WHAT YOU NEED TO DO:
Word for word, please restate the lines from the beginning of the data through the line in which "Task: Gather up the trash" appears.

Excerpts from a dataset
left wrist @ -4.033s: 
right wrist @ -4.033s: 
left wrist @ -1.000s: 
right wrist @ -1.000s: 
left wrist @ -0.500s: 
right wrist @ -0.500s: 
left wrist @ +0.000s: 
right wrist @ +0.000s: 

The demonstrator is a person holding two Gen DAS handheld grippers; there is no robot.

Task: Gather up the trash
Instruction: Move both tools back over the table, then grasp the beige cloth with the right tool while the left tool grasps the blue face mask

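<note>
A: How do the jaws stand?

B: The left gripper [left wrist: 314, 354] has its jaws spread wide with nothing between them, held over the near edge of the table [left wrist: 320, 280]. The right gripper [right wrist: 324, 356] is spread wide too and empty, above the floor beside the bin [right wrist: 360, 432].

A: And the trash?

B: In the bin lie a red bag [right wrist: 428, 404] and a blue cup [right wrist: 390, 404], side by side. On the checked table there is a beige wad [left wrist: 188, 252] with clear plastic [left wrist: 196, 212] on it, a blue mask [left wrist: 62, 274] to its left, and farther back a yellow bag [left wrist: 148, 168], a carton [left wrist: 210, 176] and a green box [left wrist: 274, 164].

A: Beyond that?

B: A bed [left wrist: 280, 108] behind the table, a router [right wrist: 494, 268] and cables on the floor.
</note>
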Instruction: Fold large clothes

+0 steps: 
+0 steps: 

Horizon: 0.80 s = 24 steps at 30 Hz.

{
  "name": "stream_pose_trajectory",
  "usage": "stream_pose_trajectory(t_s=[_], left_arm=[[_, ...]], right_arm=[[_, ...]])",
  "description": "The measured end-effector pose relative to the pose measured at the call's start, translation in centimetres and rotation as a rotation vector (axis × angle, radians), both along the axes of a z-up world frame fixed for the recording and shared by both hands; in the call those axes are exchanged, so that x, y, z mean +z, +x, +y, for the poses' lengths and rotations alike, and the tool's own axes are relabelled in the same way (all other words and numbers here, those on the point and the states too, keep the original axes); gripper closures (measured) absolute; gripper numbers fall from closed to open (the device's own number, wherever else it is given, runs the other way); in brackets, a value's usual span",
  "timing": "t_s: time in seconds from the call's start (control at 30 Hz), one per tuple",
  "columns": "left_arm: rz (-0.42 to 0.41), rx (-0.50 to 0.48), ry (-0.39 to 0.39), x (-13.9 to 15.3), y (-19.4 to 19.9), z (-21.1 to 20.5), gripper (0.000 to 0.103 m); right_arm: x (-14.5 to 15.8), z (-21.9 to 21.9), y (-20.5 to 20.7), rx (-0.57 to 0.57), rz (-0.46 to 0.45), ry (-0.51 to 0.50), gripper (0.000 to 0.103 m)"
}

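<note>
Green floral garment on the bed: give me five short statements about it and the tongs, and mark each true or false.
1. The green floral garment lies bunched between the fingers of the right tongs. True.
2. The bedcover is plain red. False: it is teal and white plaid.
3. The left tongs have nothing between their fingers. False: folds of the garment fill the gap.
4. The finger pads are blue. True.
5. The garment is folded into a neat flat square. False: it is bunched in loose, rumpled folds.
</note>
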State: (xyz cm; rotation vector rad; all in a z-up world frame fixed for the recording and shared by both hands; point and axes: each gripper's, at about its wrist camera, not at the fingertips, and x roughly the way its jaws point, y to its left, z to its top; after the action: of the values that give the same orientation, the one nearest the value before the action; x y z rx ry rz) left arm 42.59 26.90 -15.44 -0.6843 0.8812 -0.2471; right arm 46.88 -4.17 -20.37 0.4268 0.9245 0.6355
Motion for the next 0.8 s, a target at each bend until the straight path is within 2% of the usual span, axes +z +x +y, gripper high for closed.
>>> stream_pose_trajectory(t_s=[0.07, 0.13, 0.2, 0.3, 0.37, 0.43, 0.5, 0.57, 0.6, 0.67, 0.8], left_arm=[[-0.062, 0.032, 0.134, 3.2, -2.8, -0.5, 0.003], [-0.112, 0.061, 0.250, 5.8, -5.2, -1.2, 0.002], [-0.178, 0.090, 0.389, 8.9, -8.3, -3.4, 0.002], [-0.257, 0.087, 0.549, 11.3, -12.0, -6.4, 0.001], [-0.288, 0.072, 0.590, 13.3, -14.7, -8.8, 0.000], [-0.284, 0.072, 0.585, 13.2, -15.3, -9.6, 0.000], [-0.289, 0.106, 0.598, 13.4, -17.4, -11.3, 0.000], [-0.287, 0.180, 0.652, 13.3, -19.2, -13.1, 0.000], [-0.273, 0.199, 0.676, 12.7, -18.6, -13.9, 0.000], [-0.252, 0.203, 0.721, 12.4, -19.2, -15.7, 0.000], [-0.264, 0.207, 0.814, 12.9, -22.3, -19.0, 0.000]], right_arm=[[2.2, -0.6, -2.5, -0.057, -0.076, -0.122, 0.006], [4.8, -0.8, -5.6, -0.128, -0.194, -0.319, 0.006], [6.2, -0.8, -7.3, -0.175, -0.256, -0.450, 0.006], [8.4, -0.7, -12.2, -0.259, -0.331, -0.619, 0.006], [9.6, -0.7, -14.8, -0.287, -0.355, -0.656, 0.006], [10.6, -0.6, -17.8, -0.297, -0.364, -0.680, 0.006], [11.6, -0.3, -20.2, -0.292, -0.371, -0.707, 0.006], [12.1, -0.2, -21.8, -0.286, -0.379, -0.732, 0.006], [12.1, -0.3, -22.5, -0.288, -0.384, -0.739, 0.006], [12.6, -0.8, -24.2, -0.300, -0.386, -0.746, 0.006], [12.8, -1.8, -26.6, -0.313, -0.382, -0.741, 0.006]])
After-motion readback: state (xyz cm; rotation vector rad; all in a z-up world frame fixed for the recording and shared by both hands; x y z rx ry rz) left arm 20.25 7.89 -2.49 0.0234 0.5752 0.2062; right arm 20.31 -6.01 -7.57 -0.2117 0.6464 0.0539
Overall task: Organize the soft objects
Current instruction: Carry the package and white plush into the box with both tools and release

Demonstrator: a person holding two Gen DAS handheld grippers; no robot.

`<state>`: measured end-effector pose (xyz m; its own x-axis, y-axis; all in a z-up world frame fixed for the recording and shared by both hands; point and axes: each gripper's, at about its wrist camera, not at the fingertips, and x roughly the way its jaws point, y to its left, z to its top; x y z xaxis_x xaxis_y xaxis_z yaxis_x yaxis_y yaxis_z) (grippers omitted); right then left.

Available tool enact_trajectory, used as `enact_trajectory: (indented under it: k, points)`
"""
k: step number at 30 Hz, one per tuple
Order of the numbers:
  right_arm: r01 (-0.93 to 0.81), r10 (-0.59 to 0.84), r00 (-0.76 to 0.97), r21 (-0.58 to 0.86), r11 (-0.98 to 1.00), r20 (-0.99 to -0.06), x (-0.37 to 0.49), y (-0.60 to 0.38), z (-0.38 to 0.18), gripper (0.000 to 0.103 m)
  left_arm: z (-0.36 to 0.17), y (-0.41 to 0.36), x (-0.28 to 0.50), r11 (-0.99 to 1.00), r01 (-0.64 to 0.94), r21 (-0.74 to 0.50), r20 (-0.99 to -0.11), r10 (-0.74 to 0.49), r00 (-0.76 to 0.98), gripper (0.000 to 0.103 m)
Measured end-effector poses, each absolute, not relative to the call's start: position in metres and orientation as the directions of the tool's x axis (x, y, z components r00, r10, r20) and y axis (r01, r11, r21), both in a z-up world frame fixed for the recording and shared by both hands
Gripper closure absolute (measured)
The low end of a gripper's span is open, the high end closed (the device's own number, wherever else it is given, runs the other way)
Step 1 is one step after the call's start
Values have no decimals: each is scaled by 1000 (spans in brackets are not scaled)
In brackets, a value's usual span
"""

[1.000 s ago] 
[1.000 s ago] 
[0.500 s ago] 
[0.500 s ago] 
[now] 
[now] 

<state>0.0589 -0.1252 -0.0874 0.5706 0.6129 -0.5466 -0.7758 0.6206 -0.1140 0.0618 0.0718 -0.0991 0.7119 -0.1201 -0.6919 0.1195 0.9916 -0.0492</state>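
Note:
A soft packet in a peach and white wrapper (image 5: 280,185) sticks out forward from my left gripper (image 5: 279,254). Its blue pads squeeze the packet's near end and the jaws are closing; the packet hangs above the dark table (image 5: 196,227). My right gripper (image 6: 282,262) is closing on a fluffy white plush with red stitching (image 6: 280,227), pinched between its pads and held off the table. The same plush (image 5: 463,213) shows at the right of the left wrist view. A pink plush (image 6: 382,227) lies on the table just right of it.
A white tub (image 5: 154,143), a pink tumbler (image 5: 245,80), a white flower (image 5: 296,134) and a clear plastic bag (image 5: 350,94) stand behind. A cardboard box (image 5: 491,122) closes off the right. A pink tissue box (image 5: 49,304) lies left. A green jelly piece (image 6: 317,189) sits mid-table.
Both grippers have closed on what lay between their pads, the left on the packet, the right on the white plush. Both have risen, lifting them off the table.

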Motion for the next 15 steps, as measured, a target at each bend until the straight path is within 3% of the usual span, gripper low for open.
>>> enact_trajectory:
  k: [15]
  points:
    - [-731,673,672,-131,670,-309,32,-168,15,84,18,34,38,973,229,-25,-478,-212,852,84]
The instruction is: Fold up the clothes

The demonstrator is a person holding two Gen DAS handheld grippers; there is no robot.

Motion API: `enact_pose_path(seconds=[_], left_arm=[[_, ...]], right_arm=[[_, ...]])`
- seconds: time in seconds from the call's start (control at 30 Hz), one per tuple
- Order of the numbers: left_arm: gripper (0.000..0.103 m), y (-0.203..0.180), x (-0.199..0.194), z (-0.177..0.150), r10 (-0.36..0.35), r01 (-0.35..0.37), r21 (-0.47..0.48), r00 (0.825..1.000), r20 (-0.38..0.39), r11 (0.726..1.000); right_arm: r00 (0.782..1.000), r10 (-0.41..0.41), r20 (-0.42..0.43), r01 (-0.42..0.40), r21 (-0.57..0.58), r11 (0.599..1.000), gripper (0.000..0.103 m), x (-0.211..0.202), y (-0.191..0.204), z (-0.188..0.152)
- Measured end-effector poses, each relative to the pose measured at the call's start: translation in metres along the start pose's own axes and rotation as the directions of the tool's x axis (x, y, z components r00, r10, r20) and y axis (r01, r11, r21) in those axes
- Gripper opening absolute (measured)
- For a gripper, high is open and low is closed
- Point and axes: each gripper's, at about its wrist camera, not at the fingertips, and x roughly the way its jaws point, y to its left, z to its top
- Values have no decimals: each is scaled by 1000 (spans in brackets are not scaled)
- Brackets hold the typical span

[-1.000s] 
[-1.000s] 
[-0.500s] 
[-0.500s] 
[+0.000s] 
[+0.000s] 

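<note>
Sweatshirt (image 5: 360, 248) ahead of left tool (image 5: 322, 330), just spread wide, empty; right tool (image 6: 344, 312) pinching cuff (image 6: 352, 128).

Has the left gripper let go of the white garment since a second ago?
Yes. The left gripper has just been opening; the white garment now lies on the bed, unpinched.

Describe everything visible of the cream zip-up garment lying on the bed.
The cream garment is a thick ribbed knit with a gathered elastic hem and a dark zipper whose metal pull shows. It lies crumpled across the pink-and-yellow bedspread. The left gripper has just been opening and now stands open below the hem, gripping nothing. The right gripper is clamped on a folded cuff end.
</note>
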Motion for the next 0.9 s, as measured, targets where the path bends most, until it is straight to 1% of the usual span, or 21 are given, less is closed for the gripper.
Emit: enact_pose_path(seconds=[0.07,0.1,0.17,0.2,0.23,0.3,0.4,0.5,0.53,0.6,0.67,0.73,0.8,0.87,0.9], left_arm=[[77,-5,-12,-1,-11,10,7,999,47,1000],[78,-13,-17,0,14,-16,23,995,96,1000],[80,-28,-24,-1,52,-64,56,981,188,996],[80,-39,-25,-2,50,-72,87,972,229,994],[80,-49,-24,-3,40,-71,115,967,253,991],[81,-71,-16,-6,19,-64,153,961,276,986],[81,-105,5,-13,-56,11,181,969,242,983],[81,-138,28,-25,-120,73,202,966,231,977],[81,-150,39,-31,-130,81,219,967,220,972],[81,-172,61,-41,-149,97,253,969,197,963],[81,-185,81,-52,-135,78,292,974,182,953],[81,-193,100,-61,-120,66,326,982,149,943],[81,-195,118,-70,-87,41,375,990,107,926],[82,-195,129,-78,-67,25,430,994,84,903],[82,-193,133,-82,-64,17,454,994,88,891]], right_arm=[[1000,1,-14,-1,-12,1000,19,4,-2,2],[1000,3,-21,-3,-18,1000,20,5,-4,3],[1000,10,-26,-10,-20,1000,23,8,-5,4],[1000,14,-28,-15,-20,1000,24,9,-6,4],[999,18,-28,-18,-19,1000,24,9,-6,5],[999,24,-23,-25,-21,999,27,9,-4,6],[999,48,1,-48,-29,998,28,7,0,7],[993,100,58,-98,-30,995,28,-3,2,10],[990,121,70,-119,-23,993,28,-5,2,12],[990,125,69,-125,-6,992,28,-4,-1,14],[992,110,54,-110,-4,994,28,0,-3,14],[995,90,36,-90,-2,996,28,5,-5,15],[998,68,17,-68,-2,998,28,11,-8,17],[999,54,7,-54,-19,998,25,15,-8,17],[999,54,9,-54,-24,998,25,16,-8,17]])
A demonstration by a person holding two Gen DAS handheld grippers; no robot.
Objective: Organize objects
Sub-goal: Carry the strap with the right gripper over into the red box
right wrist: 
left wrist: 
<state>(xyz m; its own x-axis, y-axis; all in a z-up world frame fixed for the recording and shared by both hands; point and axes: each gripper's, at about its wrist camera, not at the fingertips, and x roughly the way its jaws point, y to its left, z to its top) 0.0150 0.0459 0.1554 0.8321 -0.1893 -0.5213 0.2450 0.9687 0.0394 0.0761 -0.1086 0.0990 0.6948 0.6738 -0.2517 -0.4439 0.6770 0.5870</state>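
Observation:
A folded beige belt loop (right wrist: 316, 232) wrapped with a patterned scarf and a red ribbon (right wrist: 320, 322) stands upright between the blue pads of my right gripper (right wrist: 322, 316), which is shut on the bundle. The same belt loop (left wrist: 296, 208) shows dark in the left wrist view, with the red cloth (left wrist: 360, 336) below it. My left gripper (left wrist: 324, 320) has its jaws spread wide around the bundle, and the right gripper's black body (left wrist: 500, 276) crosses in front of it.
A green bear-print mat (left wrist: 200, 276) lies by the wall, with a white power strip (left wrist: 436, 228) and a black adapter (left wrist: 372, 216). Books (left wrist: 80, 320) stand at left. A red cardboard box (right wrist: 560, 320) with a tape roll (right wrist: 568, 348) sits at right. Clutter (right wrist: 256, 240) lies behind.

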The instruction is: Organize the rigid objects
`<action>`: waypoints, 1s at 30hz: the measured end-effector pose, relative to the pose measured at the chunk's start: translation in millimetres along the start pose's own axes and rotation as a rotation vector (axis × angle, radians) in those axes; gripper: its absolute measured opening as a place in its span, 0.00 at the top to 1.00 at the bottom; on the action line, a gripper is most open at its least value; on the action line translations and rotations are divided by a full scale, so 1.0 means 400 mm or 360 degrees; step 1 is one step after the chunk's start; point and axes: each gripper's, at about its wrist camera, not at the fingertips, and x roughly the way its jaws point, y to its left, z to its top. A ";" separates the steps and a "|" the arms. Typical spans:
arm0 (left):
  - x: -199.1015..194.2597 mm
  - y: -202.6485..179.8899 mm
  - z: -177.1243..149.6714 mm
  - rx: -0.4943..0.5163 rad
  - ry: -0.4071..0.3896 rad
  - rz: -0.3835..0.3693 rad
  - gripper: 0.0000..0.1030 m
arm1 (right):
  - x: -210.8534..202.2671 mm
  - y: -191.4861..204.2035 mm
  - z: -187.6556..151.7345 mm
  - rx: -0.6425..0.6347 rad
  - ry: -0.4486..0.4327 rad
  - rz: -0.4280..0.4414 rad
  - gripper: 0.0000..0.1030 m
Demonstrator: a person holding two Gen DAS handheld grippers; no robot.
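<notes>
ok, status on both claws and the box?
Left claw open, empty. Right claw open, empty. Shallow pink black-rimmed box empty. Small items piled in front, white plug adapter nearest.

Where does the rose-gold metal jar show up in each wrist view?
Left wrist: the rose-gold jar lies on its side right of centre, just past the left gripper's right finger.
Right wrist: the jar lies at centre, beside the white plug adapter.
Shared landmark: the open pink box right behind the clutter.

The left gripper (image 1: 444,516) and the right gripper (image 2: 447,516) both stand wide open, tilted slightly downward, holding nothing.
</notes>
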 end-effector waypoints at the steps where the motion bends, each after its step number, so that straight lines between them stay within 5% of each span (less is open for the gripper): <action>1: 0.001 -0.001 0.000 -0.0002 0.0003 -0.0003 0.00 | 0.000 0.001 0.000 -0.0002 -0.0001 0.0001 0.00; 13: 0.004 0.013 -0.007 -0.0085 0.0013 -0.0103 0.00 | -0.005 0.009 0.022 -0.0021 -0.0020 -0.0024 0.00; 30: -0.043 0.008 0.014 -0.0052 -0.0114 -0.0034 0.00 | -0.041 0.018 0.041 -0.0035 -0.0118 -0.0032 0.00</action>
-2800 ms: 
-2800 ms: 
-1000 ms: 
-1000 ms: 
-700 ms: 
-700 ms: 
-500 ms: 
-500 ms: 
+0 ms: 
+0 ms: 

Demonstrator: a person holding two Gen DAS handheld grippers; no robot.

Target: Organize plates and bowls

SOLUTION FOR THIS PROBLEM:
left wrist @ -4.033s: 
right wrist @ -4.033s: 
left wrist @ -1.000s: 
right wrist @ -1.000s: 
left wrist @ -0.500s: 
right wrist @ -0.500s: 
left wrist @ +0.000s: 
right wrist @ +0.000s: 

The demonstrator is a person holding two Gen DAS handheld grippers; there is no robot.

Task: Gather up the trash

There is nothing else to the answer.